Instacart’s artificial intelligence (AI) price-optimization software, dubbed Eversight, charged customers higher prices for identical grocery orders by as much as 23 percent, a recent investigation found.
The online delivery service confirmed on Dec. 9 that it is using Eversight to conduct ongoing pricing experiments with 10 grocery retailer partners with the goal of optimizing price markups on goods consumers want the most. Retail markups and same-as-store pricing policies are controlled by retailers, the company noted.
“These short-term, randomized tests help retail partners understand category-level price sensitivity so they can sustainably invest in lower prices where consumers care most,” Instacart said in a company blog post.
An analysis published earlier on the same day by an investigative team from Consumer Reports, Groundwork Collaborative, and More Perfect Union found that prices for identical goods often varied widely between consumers. The group conducted four identical online Instacart shopping sessions with 437 volunteers at stores in North Canton, Ohio; Saint Paul, Minnesota; Seattle; and Washington, D.C., to gather pricing data on the same 18 to 20 products, with a fifth group purchasing the same items at physical store locations.
Approximately three-quarters of products had different price points, the team found. Price points per item ranged from an additional $0.07 to as much as $2.56. In a September test, the Instacart volunteer shoppers saw prices ranging from $114.34 to $123.93 for the same 20 products, with just 8 percent of shoppers receiving the lowest total amount.
Some goods—Premium saltines and Heinz ketchup—were priced exactly the same among stores. Other goods had medium markups, while a package of Oscar Meyer turkey varied in price nearly 23 percent, the researchers found.
Instacart was founded in 2012 as an online grocery delivery service. In 2022, it acquired Eversight to expand its reach into AI-generated pricing and promotions.

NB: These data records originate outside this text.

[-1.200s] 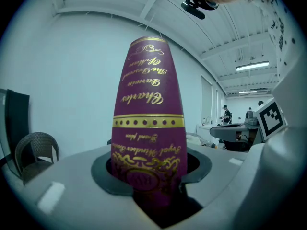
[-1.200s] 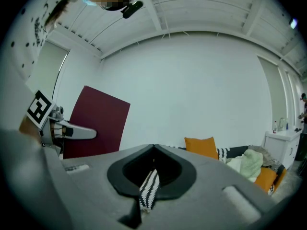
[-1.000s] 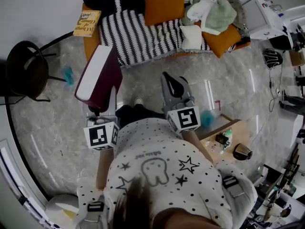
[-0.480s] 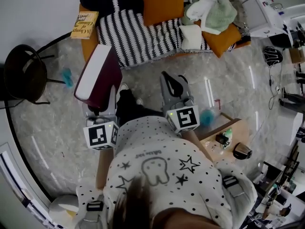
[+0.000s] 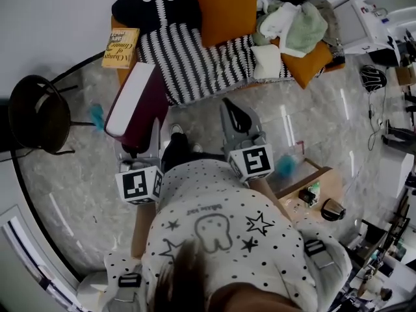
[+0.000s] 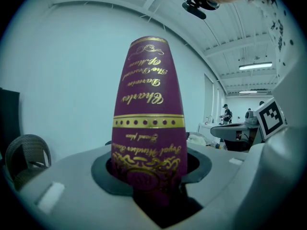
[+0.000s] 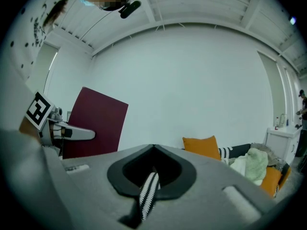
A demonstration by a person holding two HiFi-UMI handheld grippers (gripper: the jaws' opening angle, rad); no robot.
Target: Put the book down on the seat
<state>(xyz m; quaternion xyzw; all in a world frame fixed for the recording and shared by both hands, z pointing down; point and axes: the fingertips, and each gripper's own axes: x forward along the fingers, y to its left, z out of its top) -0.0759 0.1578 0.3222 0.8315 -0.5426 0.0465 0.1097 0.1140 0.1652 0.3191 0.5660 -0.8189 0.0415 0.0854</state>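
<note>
A thick maroon book point(image 5: 133, 103) with white page edges stands upright in my left gripper point(image 5: 138, 151), which is shut on its lower end. In the left gripper view its gold-lettered spine point(image 6: 147, 119) rises between the jaws and fills the middle. My right gripper point(image 5: 235, 112) is level beside it, shut and holding nothing. In the right gripper view only a strip of the striped cover shows through the slit at the gripper point(image 7: 152, 150), and the book point(image 7: 93, 123) is at the left. The seat, a sofa with a black-and-white striped cover point(image 5: 195, 57), lies just ahead of both grippers.
On the sofa are an orange cushion point(image 5: 224, 8), a heap of pale clothes point(image 5: 292, 21) and a second orange cushion point(image 5: 311, 60). A yellow book point(image 5: 120, 47) rests on the sofa's left arm. A black chair point(image 5: 36, 112) stands at the left, a small wooden table point(image 5: 312, 187) at the right.
Both grippers and the book have moved forward towards the sofa, which now lies closer in the head view. The grip on the book is unchanged.
</note>
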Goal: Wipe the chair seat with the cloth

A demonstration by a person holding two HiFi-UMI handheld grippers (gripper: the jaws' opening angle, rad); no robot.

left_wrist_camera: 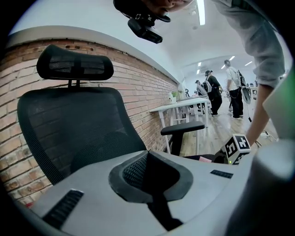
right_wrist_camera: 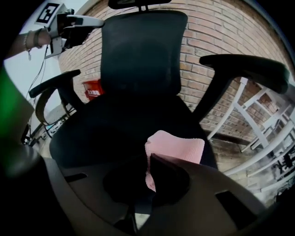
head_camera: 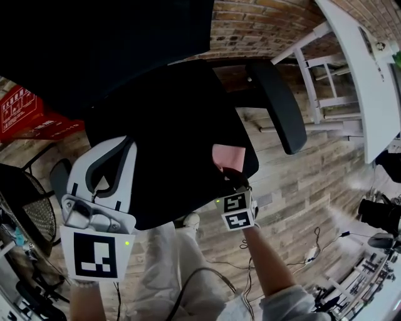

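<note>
Left gripper closed, right gripper clamped

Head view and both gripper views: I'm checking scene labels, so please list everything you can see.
office chair: one, black, backed against the brick wall
cloth: one, pink, front right of the chair's seat
crate: one, red, by the wall, left of the chair
table: one, white, right of the chair
bystanders: at least two, far down the room
left gripper: white, shut, empty, held up left of the chair
right gripper: shut on the cloth
</note>
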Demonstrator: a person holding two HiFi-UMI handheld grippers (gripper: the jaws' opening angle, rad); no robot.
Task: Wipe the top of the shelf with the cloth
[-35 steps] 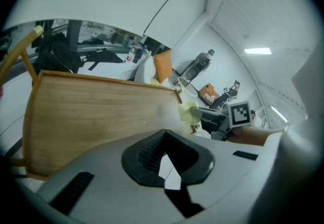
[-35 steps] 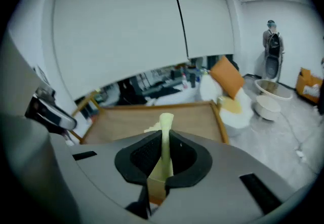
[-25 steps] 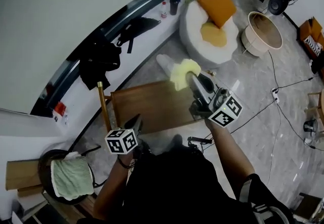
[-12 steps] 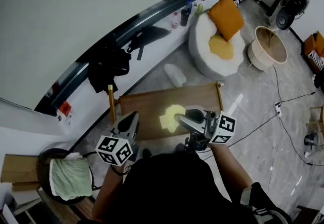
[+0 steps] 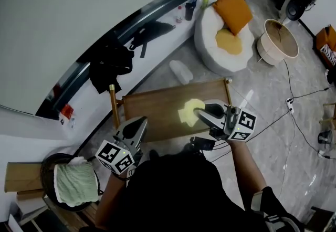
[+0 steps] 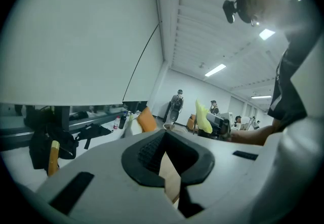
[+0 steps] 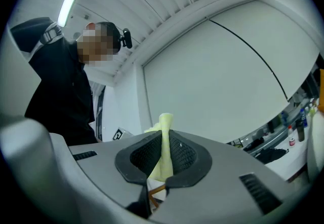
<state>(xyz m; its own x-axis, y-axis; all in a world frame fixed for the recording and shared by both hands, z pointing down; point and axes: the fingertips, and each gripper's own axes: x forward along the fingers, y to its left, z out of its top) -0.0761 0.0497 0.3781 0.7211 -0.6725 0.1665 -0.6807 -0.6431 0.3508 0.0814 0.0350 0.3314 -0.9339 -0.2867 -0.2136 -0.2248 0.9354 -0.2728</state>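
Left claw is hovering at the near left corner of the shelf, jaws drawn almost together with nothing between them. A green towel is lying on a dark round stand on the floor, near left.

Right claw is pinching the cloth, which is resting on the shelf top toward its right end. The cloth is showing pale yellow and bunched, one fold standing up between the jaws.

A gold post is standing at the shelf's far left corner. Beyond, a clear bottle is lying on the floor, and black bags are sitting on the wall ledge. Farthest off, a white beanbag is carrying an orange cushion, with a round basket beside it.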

Chris Rogers, Instacart’s CEO, said in November’s third-quarter shareholders letter that AI underpins all aspects of its business.
“AI is the newest pillar of our enterprise offerings—and we’re introducing Instacart’s AI solutions at the exact moment retailers need us most,” Rogers said. “Our tools bring powerful, practical capabilities to help grocers compete and win.”
The Consumer Reports investigative team said the AI software tested how much stores could potentially charge for goods before customers chose not to buy, a model that differs from dynamic pricing, which is established by supply and demand.
Grocers are deploying AI and other tools to deliver personalized pricing and discounts to individual shoppers, the team added, though Instacart said its Eversight testing program did not collect any user-level behavioral or personal data.
“It’s the age-old dream of retailers to charge every person their absolute maximum price, now supercharged by data,” said Lina Khan, former chair of the Federal Trade Commission and professor at Columbia Law School. “We are moving from a transparent market with public prices to an opaque world where we are alone against secret algorithms.”
Instacart said its partner network includes more than 1,800 North American retailers. The company delivers from more than 100,000 stores in 15,000 cities.
The Epoch Times reached out to Instacart for comment on its use of AI and Eversight in its pricing tests.